Filmekimi’nde Love Letters‘ı izlerken yaşayacağım bu duygusal rollercoaster etkisini tahmin edemezdim. Céline’in evlat edinmek için topladığı mektuplar aslında kendi anneliğinin kanıtlarını araması gibi. Ama film, bu kanıt arayışını sıkıcı bir dava sürecinden ziyade oldukça kırılgan bir özdeşlik hali gibi anlatıyor. Kuir bir kadının kendine, sevdiğine ve devlete karşı var olma mücadelesine odaklanarak… Duygusal konusuna rağmen, Douard‘ın sinema dili trajik ve mağduriyet odaklı değil. Aksine, filmde mizahın yoğun olduğu, nispeten neşeli tonda bir dil var. Douard bu ölçüyü o kadar dengede yakalıyor ki, hem film hikayenin ağırlığından ödün vermiyor hem de daha insani hissettiriyor.

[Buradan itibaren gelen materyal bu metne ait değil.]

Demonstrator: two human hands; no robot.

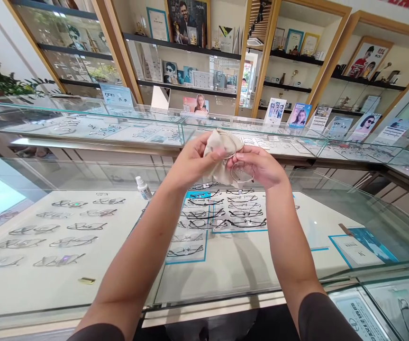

Love Letters Film İnceleme Arakat Mag 2025 Filmekimi Alice Douard Ella Rumpf Monia Chokri Noemie Lvovsky

Tema ve Çatışma Unsuru

Love Letters; bir kadının, karısının doğuracağı çocuğu evlat edinebilmek için sistemle yürüttüğü bir mücadeleyi konu alıyor. Ama film derinleştikçe ana çatışmada Douard‘ın yasanın tanıdığı aşk ve yaşanan aşk arasındaki uçurumu anlattığını görüyoruz. Céline, karısının hamileliği ilerledikçe anne olma fikrinden uzaklaşıyor gibi. Çünkü bürokratik düzenin soğuk diliyle çevrelenmiş her adım, aşkı tanımlanabilir bir kategoriye dönüştürmeye çalışıyor. Haklarını yeni kazanmış eşcinsel bir çift olmak zaten yeterince zorlayıcıyken Céline; aşkını belgeler, tanık mektupları ve kanıtlarla çevreleyen bir hukuk mücadelesinin içine atılıyor. “Aile” toplumun temel yapı taşı, devlet kurumunun da en büyük propaganda unsurlarından. Fakat kuir bir çift olarak “aile” olabilmek için önce devletin gözünde var olduğunu ispatlamak zorundasın. 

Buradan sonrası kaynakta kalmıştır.